To me, every NaNoWriMo to me is distinct. Yet, it surprised me when, this year, NaNoWriMo said I’ve participated seven times since 2006, and I’ve only failed twice.

So, since I’m going this blog, I’m going to get a little nostalgic and talk about what it was like for each story and each year.

Artemis (2006)
I was in high school. I had been a part of a writing club called Writer’s Block, led by a very hyper pair of girls. We would discuss writing techniques, story building, even a little work-shopping. And they brought up NaNoWriMo to me for the first time. Now the very long journey of me aspiring to write a novel cannot be said here. Look to my rather long-winded introduction in the above tabs for that story. But I wanted to give it a try. So I wrote Artemis. A re-imagining of Greek/Roman mythology.
Now I didn’t have a laptop or a computer to myself, so Artemis is spread across at least two computers, one at home and one in the library at school, and two handwritten journals. And, because of the times, I might have actually kept a copy of it on a floppy disk.

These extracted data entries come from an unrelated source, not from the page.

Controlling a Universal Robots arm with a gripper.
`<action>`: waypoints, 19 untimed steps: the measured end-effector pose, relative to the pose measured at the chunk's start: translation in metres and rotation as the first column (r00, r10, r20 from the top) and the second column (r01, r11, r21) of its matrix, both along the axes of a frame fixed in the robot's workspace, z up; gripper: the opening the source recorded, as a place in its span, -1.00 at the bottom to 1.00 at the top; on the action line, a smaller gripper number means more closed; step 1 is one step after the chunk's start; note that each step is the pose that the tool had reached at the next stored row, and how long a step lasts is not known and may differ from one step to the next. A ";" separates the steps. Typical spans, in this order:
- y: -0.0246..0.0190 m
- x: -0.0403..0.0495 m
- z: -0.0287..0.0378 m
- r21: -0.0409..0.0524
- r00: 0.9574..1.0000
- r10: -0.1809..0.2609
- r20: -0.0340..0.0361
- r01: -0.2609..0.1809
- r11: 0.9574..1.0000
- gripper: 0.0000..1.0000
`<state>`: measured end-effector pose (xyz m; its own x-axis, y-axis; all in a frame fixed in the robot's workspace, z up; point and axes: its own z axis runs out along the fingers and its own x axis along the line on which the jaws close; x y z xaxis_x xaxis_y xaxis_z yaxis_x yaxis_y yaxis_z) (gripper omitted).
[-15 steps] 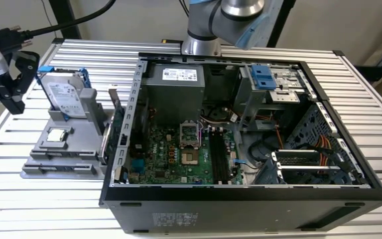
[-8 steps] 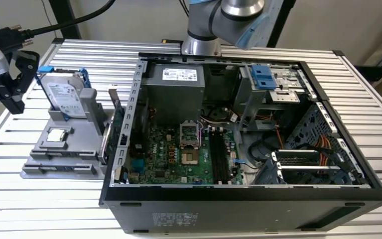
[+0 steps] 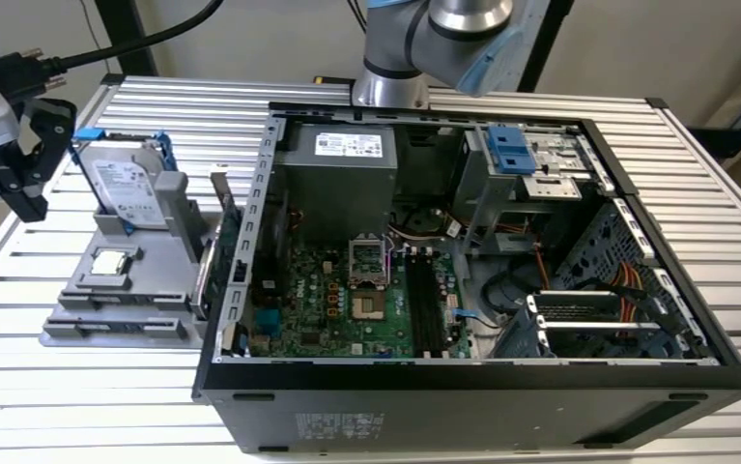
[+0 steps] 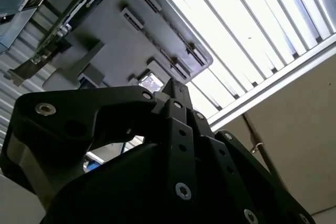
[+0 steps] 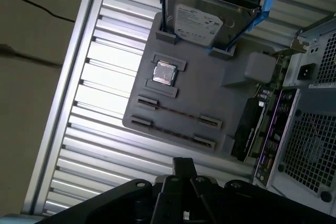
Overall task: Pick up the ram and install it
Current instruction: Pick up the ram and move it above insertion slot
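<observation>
I am observing the gripper hovering near the grey holder, jaws clenched on nothing; the ram is sitting in its slot.

Robotics lab bench — slatted metal table, robot arm standing on it, open computer case with circuit board exposed, grey parts holder carrying hard drive, black cable overhead — plain wall behind.

Open air btwn my claw & tray; hard drive stands tall at one end, card & case alongside.
</observation>
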<state>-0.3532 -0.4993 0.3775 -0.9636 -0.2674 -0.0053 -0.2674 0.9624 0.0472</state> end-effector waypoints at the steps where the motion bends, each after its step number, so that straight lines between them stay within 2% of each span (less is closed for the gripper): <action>1: 0.0000 0.0000 0.0000 0.000 1.000 0.002 0.000 -0.002 1.000 -1.00; 19: 0.0000 0.0000 0.0000 0.000 1.000 0.030 0.000 -0.030 1.000 -1.00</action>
<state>-0.3532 -0.4993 0.3775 -0.9551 -0.2961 -0.0053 -0.2960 0.9540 0.0473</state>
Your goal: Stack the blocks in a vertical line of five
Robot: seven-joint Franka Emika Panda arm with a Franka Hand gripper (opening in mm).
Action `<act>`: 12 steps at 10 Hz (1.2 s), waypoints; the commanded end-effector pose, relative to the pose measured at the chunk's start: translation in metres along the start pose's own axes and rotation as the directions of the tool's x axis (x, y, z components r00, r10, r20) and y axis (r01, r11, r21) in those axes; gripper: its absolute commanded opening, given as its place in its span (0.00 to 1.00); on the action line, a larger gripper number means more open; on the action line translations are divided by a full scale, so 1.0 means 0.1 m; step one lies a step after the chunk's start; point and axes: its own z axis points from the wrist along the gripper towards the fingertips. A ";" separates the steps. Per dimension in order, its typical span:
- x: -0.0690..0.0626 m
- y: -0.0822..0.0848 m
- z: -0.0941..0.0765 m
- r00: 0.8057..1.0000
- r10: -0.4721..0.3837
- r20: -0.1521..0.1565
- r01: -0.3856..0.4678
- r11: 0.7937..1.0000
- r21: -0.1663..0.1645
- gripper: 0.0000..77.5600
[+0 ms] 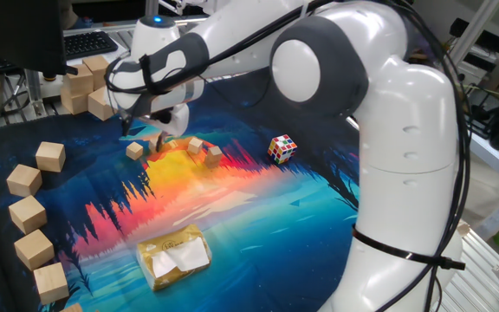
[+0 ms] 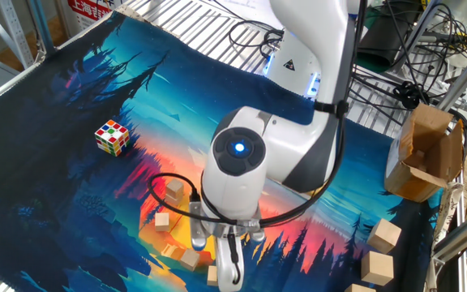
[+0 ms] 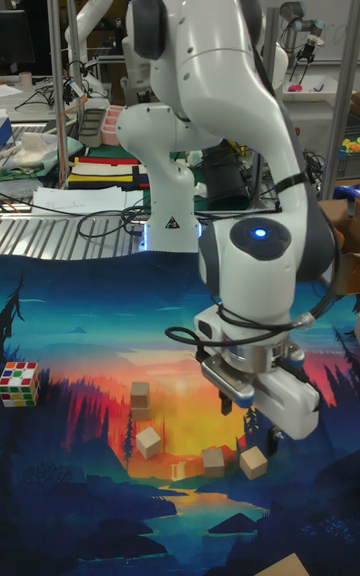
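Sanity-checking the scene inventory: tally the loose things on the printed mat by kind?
Tiny light-tan wooden cubes: 5
Larger pale wooden cubes: 10 showing, one cut off by the frame edge; the back pile may hide more
Multicoloured puzzle cube: 1
Yellow crinkled packet: 1
Total: 17

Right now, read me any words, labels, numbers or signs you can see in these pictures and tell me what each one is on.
No text reads clearly in any view.
Red sign at the top edge of the other fixed view: white characters, cut off and too blurred to read.
Triangle sticker on the arm base: a warning symbol, no readable words.
Yellow packet on the mat: white label, print too small to read.
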 end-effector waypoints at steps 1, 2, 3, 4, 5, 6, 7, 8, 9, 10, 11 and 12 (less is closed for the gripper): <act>0.04 0.08 0.07 0.999 0.025 0.021 -0.025 1.000 -0.008 1.00; 0.04 0.09 0.09 0.999 0.033 0.028 -0.032 0.999 -0.008 1.00; 0.04 0.09 0.09 0.999 0.032 0.028 -0.032 0.999 -0.008 1.00; 0.02 0.11 0.11 0.999 0.035 0.029 -0.034 0.999 -0.010 1.00; 0.01 0.13 0.13 0.999 0.035 0.029 -0.035 0.999 -0.011 1.00; 0.00 0.14 0.16 0.999 0.035 0.033 -0.034 0.999 -0.016 1.00; -0.02 0.15 0.18 0.999 0.034 0.038 -0.033 0.999 -0.019 1.00; -0.01 0.15 0.18 0.999 0.037 0.038 -0.036 0.999 -0.019 1.00; -0.01 0.15 0.17 0.999 0.038 0.038 -0.037 0.999 -0.019 1.00; -0.01 0.16 0.17 0.999 0.038 0.038 -0.038 0.999 -0.019 1.00; -0.01 0.16 0.17 0.998 0.043 0.035 -0.043 0.999 -0.020 1.00; -0.01 0.15 0.18 0.998 0.046 0.030 -0.045 0.999 -0.020 1.00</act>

I wrote before school, during lunch, during class (if I could manage), and when I was home. And it was sheer pain to get the words out. I had written maybe a 10k novel attempt before then. But not even my short stories broke much beyond 5k. To say the least, I fell behind fast. And it seemed no matter how much I wrote, there were no words. I started second guessing my plot, I fretted that everything was moving too fast, that I would run out things to say before 50k.
I stopped at around 26k. Now, I think that it was probably a huge accomplishment, to get halfway through a novel, but at the time I was pretty devastated. I was terrified that I would never write anything of real length. A novel to me seemed like an impossibly long project that only the truly gifted could write. As if, no matter how hard I tried, I would never get to 50k or 70k or 100k.

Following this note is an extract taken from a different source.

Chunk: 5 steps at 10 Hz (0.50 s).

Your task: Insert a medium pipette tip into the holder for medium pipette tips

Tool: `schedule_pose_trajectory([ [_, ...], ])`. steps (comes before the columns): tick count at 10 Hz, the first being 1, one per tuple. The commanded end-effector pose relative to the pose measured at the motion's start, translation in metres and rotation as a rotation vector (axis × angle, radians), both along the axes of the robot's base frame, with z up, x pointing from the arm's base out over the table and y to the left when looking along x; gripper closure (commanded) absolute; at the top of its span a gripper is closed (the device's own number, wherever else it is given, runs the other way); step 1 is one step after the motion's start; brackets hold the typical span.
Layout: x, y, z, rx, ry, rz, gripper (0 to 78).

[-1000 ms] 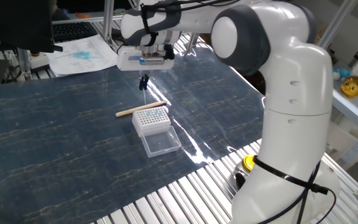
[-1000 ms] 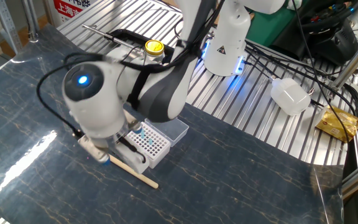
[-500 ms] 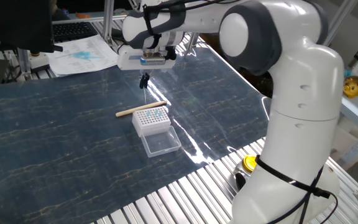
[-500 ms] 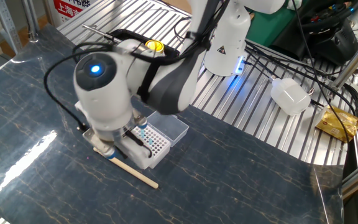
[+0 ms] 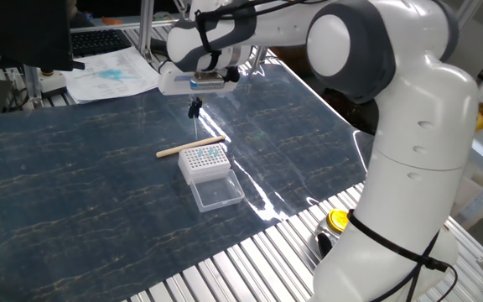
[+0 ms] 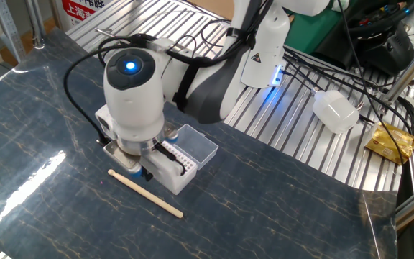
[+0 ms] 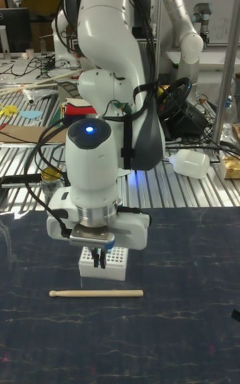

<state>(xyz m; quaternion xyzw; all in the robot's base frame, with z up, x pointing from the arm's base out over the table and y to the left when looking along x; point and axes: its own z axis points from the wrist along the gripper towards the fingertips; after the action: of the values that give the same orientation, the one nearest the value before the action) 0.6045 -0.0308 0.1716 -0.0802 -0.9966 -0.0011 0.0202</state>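
Note:
The holder (image 5: 204,161) is a small white rack with a grid of holes and a few teal tips, standing mid-mat; its clear lid (image 5: 218,193) lies open on the near side. My gripper (image 5: 194,109) hangs a little above the mat just beyond the holder, its fingers pressed together. In the other fixed view a small blue piece, the medium pipette tip (image 6: 148,175), shows at the fingers, right beside the holder (image 6: 172,173). The tall fixed view puts my gripper (image 7: 100,261) in front of the holder (image 7: 117,267). The white wrist hides most of the fingers.
A long beige wooden stick (image 5: 191,148) lies on the mat against the holder's far side. Papers (image 5: 111,71) sit at the back left. A yellow-capped item (image 5: 335,220) rests on the slatted metal near the robot's base. A white bottle (image 6: 335,109) lies on the slats.
The arm's upper links have swung round, and in the other fixed view the hand has shifted a little toward the holder. The fingers stay shut.

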Motion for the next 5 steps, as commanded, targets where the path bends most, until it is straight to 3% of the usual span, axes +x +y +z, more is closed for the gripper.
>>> schedule_pose_trajectory([
  [1, -0.0059, 0.0051, 0.0069, 0.006, 0.013, 0.007, 76.4],
  [5, -0.0043, 0.0042, 0.0059, 0.041, 0.019, -0.008, 76.4],
])
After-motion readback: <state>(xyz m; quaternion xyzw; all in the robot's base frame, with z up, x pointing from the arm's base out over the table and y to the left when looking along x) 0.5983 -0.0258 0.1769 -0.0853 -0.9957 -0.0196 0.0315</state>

Now, that idea is silly to me. I’ve reached all those word counts, I’ve seen so many other people reach those word counts. And, really, anyone can do it, no matter their skill. It’s just dedication, like sewing a quilt, learning to ride a bike, or playing a video game. Of course it seemed impossible at first. You’ve never done it before, so how could you know the feeling of success?
But every time I write, without fail, I’ll get those same thoughts of ‘its not going to be long enough’’ my characters are moving along enough’ ‘it’s just not enough’. And you know what I say? As long as you finish, it is enough. It doesn’t matter if its 20k or 200k. Whatever you write it is enough and it was worth every second, every tear, every word.

I’ve never gone back to Artemis, though I’ve certainly thought about it. I’ve even come up with plans for a sequel. But I think if I ever go back to it, I would undoubtedly pull up at the old document where I compiled it and start building from there.